Robotic technologies are our future. They will shape the way we work, play, eat and sleep — and how we relate and interact with them will determine our success. It is our responsibility to learn about these systems that will routinely increase our potential and benefit all living things.
Intelligent robots are already proving a transformative force in lives around the world. From unmanned aircraft systems, or drones, that provide critical assistance for search and rescue, firefighting and disaster relief efforts to unmanned underwater vehicles that allow humans to safely survey vital underwater infrastructure and search for wreckages, robotic technologies are extending our capabilities, contributing to a safer world and ushering in a future with limitless possibilities.
The future is not only in the hands of the innovators, the scientists and the engineers; our robotic future depends on a collective contribution from everyone to develop and use these technologies responsibly. #IHPrevolution aims to provide educational resources and an open forum to create a path toward a safe and beneficial robotic future.
Fear and uncertainty over the unknown will inhibit human potential and limit great tools like drones from benefiting millions of people. These aerial robots are a low-cost and safe way to gather important visual information, such as the location of survivors and instable infrastructure or deliver supplies to areas cut off from conventional transportation.
Rules regulating drones in the United States are not yet finalized, but as of June 2015, over 500 companies have been granted approval to operate drones to support numerous industries, including energy utilities, oil and gas, agriculture, filmmaking, news and sports media, structural inspections, and many more. Researchers are using drones to study weather phenomena including tornados and hurricanes, survey the Earth for geological or paleontological studies and even create a pop-up communications array that could provide Internet to remote or disaster-stricken areas.
Ground robots for bomb disposal and countermine missions keep law enforcement and military personnel out of harm’s way, and telepresence robots enable school children or surgeons and business professionals to overcome the limitations of inaccessibility and distance. Autonomous road vehicles, also known as self-driving or driverless cars, can prevent tens of thousands of motor vehicle fatalities every year in the U.S. alone and millions worldwide.
Unmanned underwater vehicles and surface vessels can provide harbor or boarder security and can scan a ship’s hull for safety inspections or contraband. According to a study by the Water and Development Research Group at Aalto University in Finland, the Institute for Environmental Studies at VU University Amsterdam and the University of Maribor in Slovenia, more than 50 percent of the world’s population live within three kilometers of a surface freshwater body, and fewer than 10 percent live further than 10 kilometers.
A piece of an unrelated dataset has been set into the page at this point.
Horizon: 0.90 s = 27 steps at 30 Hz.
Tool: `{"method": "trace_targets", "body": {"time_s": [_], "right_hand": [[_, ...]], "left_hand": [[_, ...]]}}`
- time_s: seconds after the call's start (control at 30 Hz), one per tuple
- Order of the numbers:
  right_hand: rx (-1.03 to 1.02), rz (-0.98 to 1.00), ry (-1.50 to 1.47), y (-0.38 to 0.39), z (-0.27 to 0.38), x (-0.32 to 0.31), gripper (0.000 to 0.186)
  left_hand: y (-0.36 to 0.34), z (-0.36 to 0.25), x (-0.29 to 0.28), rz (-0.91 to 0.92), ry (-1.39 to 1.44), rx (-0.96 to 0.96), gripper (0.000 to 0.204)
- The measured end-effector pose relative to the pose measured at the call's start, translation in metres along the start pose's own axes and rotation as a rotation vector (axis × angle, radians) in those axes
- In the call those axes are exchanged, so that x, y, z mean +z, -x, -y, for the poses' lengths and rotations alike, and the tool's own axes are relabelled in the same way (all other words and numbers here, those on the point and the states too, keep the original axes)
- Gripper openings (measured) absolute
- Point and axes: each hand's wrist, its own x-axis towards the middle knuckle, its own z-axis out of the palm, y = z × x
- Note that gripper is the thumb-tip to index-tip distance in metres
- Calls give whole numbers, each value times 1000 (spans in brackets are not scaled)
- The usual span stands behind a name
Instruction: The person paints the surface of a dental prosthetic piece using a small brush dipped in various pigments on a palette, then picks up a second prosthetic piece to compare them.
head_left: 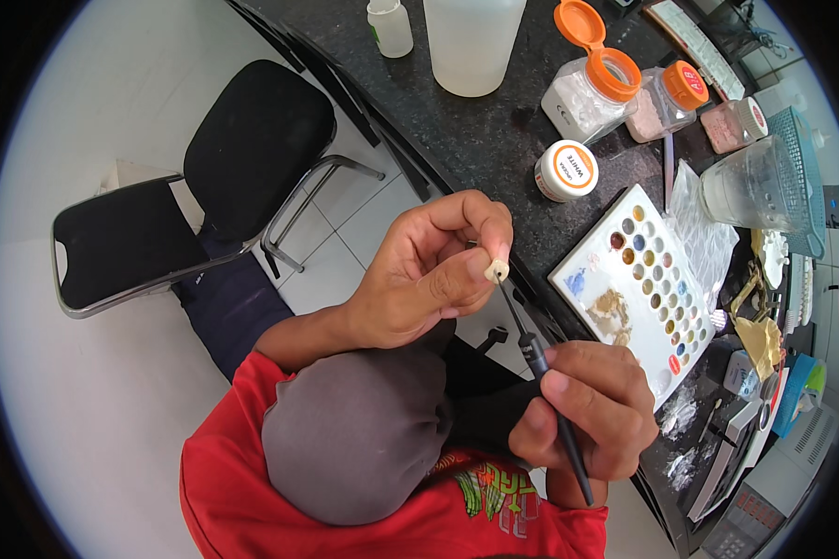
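Note:
Pinched between the thumb and fingertips of my left hand (pixel 433 256) is a small ivory-coloured dental crown (pixel 494 268) with a dark spot on it. My right hand (pixel 592 410) grips a slim black-handled brush (pixel 533 350) in a pen hold. Its thin tip meets the crown, or comes very close to it; the exact contact is too small to make out. Both hands are in front of the bench edge. To their right lies a white palette (pixel 598 252) with rows of coloured wells and smears of brown and blue.
A small white jar (pixel 567 171) stands beyond the palette on the dark bench (pixel 494 130). Behind it are an orange-lidded powder jar (pixel 583 102), its lid flipped up, and a large translucent bottle (pixel 474 47). A clear cup (pixel 746 186) stands farther right. Black chairs (pixel 261 140) are at left.

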Motion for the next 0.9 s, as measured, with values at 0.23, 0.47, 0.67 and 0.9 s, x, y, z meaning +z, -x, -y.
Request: {"method": "trace_targets", "body": {"time_s": [0.23,0.47,0.67,0.9], "right_hand": [[3,-14,3,2,1,0,24],[20,-9,3,3,1,-1,24],[46,-68,11,3,4,-1,21],[7,-12,22,4,1,2,21]], "left_hand": [[0,0,0,1,5,-3,17],[0,0,0,2,8,0,16],[-1,-1,1,-2,11,-12,16],[2,-2,-3,1,24,-8,16]]}}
Underwater and surface robots will be a crucial part of maintaining our essential relationship with bodies of water and the massive, yet delicate, underwater ecosystem that is largely still unexplored.
Robotic innovations such as exoskeletons have empowered people with limb paralysis to walk for the first time in years and are making difficult physical labor easier and safer for individuals. Other advancements will affect home life, including a company that has created an automated kitchen robot that cooks like professional chefs set to be released in 2017 with a library of 2,000 recipes.
It is abundantly clear that the future is already here, and we will quickly begin to see pervasive uses for robotics enabling us in ways we never could have imagined. Now is the time to create a vision of the future together.